Various processes for producing color positives on paper or film are know. In the so-called direct color positive process, the color positive is produced as a direct reproduction from a positive original, that is, using only a single sheet of positive material, while in the so-called two-sheet diffusion transfer process, an intermediate negative is needed, which is then placed in contact with a positive transfer material and activated for diffusion in an activator bath. In this process, dictated by the emulsion used, a contact screen of the above type, also known as a contrast control foil, is required in order to lend definition to the negative material.
In the known contact screens, the screen elements, which as a rule are arranged in an elliptical, checkerboard or grid pattern, have a pyramidal course in terms of their density, i.e., the measure of their degree of optical opacity, from edge to edge; in other words, they have their greatest density in the middle or center, and the density then decreases toward the edges of a given screen element and merges more or less continuously with the adjoining transparent element.

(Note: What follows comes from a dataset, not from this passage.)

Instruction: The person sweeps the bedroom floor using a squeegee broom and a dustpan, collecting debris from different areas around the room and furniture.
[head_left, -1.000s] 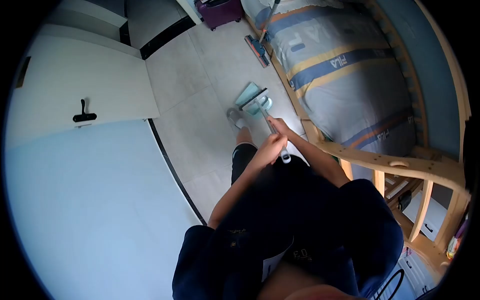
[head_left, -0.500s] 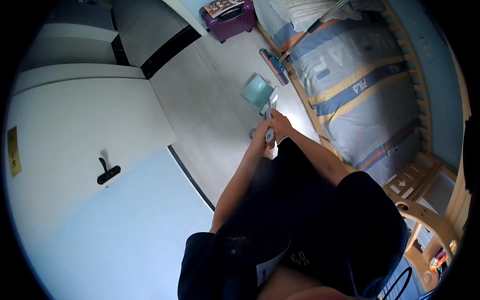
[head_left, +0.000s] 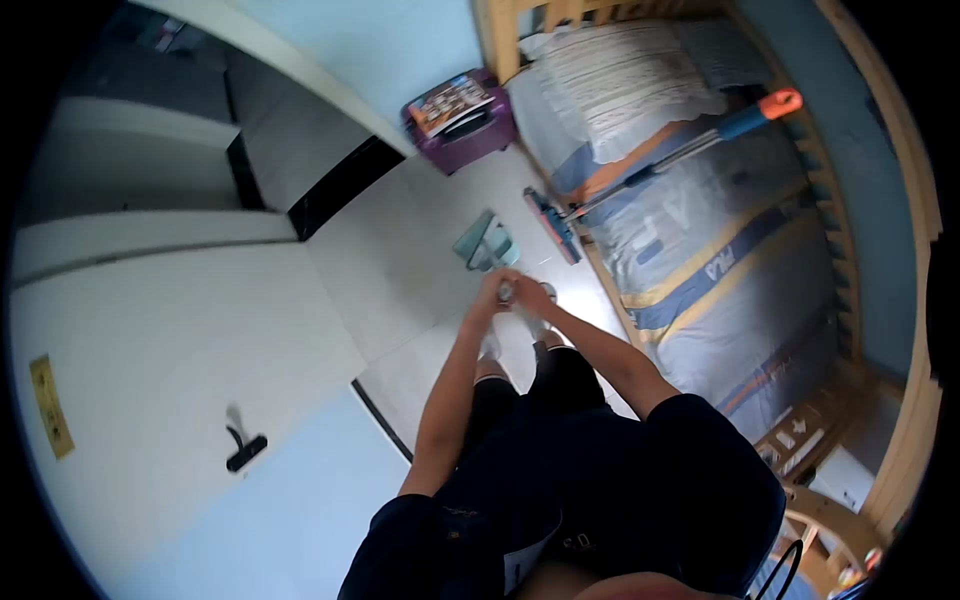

Since the color positives (reproductions) produced by the use of such generally neutral-gray contact screens have a reddish tinge in the bright areas, blue-green colored contact screens have already been used as a way to avoid this tinge. However, it is expensive to produce such contact screens with a standardized blue-green coloring. Also, they cannot reliably prevent a tinge in the positive, because the photosensitive material itself cannot be produced in a sufficiently standardized way and hence exhibits fluctuations in the sensitizing of the color layers. While fluctuations in the sensitizing of the negative material can be compensated for when neutral gray contact screens are used, this can be done only with difficulty in the case of colored contact screens.
The essential disadvantage common to both the known, neutral gray or colored, contact screens is that the screen structure is reproduced on the positive. This reproduction of the screen structure is not perceptible to the eye on the reproduced positive, but if this positive is used as an intermediate original for making a screened reproduction for use in printing (original reproduction copy), the superimposing of the contact screen structure that is reproduced on the intermediate original and of the screen used to produce the original reproduction copy leads to a visible moire pattern on the reproduction, which accordingly reappears in the printed copy. A further disadvantage of the known contact screens is that insufficient edge definition is attainable on the positive that is produced; this is very troublesome, particularly when reproducing written materials and fine lines.